Performant RLS Policies in PostgreSQL using JWT Claims for Multi-Tenancy
The Inherent Risk of Manual `WHERE` Clauses in Multi-Tenant Architectures
In any multi-tenant SaaS application, the cardinal rule is absolute data isolation. The most common implementation pattern is painfully familiar: appending WHERE tenant_id = :current_tenant_id to every single database query. While functionally correct, this approach is a ticking time bomb for security and a significant source of technical debt.
WHERE clauses, obscuring the core business logic.This is where PostgreSQL's Row-Level Security (RLS) enters. RLS provides a powerful, database-enforced mechanism for data isolation. However, implementing it in a performant, scalable way within a modern, stateless application architecture presents a unique set of advanced challenges.
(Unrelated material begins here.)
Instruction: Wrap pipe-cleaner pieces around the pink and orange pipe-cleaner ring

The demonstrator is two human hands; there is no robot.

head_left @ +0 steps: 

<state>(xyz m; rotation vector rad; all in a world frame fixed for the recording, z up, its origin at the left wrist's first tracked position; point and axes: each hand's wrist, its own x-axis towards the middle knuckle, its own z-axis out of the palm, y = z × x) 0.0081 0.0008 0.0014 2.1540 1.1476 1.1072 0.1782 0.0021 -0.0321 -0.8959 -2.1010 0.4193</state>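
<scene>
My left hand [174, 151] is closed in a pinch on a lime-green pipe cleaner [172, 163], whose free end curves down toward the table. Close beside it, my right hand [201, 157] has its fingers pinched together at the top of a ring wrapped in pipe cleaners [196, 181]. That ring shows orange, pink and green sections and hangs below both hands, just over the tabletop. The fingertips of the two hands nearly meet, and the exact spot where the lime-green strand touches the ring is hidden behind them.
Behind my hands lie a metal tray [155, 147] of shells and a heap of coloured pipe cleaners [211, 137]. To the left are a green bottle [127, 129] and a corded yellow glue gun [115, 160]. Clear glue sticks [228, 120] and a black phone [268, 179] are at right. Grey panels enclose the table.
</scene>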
This article is not an introduction to RLS; it is a guide to solving the central problem: how to securely bridge the context gap between a stateless JWT-bearing application request and a stateful PostgreSQL session to drive RLS policies without killing performance.
The Core Challenge: Stateless JWTs and Stateful Policies
RLS policies are defined directly on tables and evaluated by PostgreSQL for every row access. A typical policy looks like this:
-- A naive, non-functional example
CREATE POLICY tenant_isolation ON documents
USING (tenant_id = get_current_tenant_id());
The get_current_tenant_id() function is the crux of the problem. How does this function, executing deep within the database, know which tenant is associated with the application request that triggered the query? The application has this information in a JWT, but the database connection from a connection pool is an anonymous, shared resource.
The solution lies in setting session-local configuration parameters for the duration of a single transaction. This pattern allows us to "inject" the JWT claims into the database session just in time for the query to execute.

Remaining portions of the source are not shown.